==== Given information ====

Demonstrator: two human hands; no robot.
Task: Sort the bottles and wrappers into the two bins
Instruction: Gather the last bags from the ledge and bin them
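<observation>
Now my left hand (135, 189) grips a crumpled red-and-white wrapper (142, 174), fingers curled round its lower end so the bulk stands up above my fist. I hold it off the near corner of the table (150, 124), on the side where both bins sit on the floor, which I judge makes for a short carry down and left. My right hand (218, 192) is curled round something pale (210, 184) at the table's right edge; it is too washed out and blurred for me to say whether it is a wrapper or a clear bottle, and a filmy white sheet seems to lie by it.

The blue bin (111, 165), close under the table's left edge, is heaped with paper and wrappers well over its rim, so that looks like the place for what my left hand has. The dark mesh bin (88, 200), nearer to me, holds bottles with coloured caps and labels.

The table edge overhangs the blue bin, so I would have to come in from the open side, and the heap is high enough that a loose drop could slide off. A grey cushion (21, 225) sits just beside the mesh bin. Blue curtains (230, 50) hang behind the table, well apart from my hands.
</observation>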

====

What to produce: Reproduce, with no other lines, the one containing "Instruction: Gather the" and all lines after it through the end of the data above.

Task solution:
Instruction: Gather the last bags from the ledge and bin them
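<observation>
Now my left hand (135, 189) grips a crumpled red-and-white wrapper (142, 174), fingers curled round its lower end so the bulk stands up above my fist. I hold it off the near corner of the table (150, 124), on the side where both bins sit on the floor, which I judge makes for a short carry down and left. My right hand (218, 192) is curled round something pale (210, 184) at the table's right edge; it is too washed out and blurred for me to say whether it is a wrapper or a clear bottle, and a filmy white sheet seems to lie by it.

The blue bin (111, 165), close under the table's left edge, is heaped with paper and wrappers well over its rim, so that looks like the place for what my left hand has. The dark mesh bin (88, 200), nearer to me, holds bottles with coloured caps and labels.

The table edge overhangs the blue bin, so I would have to come in from the open side, and the heap is high enough that a loose drop could slide off. A grey cushion (21, 225) sits just beside the mesh bin. Blue curtains (230, 50) hang behind the table, well apart from my hands.
</observation>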

The work on this exercise is finished.